I tardigradi, più comunemente chiamati “orsetti d’acqua” per via del loro aspetto paffuto, sono creature microscopiche, lunghe all’incirca 0,05 millimetri.
Comparsi sulla Terra durante il Cambriano, oggi possiamo trovarli in ogni ambiente, perché hanno una straordinaria capacità di sopravvivenza.
Quando le condizioni ambientali si fanno proibitive, si chiudono a riccio, formando una palla conosciuta come tun, ed entrano in uno stato di criptobiosi, un letargo simile alla morte.
In questo stato di sospensione, possono resistere a temperature prossime allo zero assoluto e fino ai centocinquanta gradi, ma anche a pressioni altissime, al vuoto cosmico, e a dosi massicce di radiazioni.
Praticamente sono indistruttibili.
Nel 1948, alcuni scienziati giapponesi hanno dimostrato che i tun possono risvegliarsi dopo centoventi anni di criptobiosi.
E ricerche più recenti indicano che potrebbero sopravvivere per un periodo decisamente superiore, se non in eterno.

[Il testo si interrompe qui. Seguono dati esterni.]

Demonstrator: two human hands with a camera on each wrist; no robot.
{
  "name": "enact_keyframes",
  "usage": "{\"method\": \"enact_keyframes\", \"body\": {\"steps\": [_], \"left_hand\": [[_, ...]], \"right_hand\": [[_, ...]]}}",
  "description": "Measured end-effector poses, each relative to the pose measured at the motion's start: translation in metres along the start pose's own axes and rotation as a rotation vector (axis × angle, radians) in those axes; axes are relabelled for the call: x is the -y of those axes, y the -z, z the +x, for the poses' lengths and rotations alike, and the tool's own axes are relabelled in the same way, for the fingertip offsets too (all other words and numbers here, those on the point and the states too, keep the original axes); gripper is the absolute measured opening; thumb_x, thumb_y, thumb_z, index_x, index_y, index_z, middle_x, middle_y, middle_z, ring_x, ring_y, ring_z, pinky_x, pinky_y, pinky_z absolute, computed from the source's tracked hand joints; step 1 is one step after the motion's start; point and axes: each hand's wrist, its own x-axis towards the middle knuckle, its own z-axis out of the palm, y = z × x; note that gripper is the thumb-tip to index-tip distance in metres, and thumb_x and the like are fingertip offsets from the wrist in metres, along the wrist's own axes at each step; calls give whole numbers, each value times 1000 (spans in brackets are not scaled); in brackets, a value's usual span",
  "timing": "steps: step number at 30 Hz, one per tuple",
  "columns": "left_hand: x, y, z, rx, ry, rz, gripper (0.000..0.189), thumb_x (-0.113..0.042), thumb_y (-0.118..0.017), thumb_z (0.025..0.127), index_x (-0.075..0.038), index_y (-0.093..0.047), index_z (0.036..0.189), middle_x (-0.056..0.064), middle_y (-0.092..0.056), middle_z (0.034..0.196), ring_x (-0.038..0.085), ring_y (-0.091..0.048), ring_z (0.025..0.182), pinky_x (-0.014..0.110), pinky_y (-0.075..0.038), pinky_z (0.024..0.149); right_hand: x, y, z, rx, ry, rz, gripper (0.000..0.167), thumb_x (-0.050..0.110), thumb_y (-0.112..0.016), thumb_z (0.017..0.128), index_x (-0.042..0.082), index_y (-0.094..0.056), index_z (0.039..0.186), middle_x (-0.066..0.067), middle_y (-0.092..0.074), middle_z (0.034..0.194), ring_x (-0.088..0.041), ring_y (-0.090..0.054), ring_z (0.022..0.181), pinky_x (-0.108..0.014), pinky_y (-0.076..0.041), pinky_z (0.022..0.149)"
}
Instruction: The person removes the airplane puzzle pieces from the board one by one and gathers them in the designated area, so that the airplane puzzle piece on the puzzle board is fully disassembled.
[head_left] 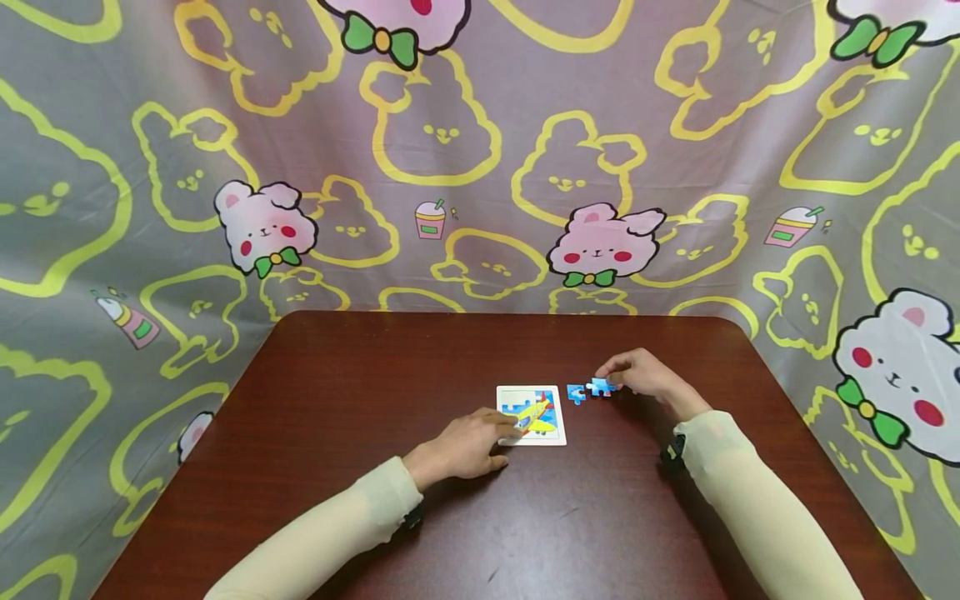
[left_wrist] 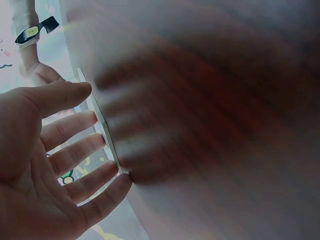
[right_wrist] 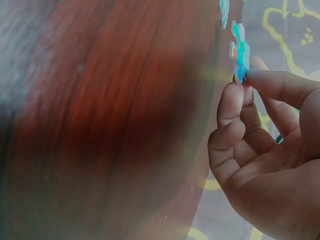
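Clearly, left hand (head_left: 467,446): lay loosely spread, fingers over the left edge of the puzzle tray (head_left: 540,442)
Right hand (head_left: 647,375): pinched a blue piece (head_left: 600,387) above the table (head_left: 420,358)
Loose piece (head_left: 576,394): sat between tray and pinched piece
Count: there were two hands, one tray, two pieces outside it

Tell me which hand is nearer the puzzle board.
Left. The left hand has its fingers over the left side of the puzzle board; the right hand is off to its right, pinching a puzzle piece beyond a loose piece.
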Motion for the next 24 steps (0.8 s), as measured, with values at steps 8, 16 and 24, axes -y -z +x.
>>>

Quasi il diciotto per cento del genoma dei tardigradi deriva da piante e funghi preistorici, inclusa quella che viene considerata la materia oscura della vita, ossia i batteri che esistono al confine tra la vita e la morte.
Scoperti solo di recente, sono stati soprannominati “microbi lazzaro”.
Ne sono un esempio il Natronobacterium, tornato in vita dopo cento milioni di anni trascorsi all’interno di cristalli di sale, o le colonie di Virgibacillus, che sono rimaste dormienti in formazioni rocciose per duecentocinquanta milioni di anni.
Una forma di tutela evolutiva che li accomuna a una fenice che risorge dalle ceneri.